#### WHAT THE TASK ASKS
Determine the number of lines below that contain "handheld". Write nothing but that number.

#### RECORDS PROVIDED
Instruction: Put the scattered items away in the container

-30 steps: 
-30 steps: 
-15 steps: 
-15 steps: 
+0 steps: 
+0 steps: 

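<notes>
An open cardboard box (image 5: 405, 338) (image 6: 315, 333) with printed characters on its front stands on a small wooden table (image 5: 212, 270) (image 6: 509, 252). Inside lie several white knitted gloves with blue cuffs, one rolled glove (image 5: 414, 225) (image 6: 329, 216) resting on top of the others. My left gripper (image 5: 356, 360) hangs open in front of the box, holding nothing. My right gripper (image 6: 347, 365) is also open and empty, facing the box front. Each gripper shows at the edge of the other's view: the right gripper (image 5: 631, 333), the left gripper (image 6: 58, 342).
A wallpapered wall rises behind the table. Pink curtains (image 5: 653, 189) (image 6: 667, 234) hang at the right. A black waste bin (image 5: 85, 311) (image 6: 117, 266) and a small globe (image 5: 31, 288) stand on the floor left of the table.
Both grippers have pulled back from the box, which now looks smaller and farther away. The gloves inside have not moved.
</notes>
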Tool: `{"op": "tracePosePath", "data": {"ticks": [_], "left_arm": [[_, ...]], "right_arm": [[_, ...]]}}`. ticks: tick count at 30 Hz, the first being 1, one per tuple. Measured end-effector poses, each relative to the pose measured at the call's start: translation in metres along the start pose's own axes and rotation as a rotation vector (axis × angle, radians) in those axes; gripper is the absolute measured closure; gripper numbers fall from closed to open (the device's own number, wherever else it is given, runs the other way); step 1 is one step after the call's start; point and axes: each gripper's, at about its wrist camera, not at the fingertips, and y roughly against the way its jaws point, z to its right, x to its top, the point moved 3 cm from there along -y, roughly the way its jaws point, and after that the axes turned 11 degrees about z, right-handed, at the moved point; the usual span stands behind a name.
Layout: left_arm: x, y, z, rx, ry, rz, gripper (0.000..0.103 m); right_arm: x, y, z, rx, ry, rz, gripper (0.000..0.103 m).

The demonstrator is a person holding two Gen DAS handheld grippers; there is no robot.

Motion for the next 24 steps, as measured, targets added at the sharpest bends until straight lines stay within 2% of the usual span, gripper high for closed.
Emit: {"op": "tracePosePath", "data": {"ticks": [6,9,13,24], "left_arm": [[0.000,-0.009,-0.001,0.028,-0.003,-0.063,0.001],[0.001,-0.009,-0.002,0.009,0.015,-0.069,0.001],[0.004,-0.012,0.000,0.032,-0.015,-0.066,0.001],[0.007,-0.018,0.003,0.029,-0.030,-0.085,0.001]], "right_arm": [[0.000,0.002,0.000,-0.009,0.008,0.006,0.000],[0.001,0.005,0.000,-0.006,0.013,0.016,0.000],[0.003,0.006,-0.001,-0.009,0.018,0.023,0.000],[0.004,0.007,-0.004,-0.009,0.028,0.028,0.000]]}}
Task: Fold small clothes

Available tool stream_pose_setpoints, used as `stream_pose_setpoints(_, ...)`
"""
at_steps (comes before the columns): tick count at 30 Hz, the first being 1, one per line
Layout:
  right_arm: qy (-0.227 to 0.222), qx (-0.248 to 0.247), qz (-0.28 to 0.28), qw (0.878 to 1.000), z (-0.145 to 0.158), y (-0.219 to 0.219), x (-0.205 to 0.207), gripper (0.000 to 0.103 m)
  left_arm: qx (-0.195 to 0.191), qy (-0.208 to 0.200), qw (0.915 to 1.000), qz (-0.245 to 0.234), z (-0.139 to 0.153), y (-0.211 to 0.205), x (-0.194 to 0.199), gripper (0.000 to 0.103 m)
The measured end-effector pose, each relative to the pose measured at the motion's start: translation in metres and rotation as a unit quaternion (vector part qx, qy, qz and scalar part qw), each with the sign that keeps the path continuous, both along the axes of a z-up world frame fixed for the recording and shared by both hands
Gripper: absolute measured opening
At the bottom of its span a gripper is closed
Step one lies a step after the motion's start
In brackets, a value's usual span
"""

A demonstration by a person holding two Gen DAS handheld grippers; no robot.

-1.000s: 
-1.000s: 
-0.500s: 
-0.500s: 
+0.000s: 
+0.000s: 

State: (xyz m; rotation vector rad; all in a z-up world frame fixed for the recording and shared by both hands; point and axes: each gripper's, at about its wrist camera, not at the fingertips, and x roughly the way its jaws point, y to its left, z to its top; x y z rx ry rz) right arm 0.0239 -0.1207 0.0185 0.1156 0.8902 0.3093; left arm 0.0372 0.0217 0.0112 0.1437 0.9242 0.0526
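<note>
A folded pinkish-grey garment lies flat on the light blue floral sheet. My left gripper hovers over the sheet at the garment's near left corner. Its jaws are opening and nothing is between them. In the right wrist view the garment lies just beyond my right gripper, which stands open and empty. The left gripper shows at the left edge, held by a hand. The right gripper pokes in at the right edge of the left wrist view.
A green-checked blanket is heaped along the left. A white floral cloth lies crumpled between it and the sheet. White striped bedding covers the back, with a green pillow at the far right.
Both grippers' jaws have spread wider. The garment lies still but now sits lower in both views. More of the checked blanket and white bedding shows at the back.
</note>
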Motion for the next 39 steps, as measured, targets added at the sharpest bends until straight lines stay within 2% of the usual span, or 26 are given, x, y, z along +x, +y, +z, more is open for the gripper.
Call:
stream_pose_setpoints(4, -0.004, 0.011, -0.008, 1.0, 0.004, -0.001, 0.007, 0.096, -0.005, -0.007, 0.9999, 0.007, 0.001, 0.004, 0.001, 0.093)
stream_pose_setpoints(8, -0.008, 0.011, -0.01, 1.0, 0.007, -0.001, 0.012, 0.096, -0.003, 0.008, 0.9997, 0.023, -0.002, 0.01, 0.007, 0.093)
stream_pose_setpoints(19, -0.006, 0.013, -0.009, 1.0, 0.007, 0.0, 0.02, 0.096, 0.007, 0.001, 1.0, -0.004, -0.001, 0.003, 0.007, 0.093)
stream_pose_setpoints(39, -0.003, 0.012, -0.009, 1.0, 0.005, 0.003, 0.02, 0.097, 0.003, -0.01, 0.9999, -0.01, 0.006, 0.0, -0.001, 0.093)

#### RESULT OF THIS EXERCISE
2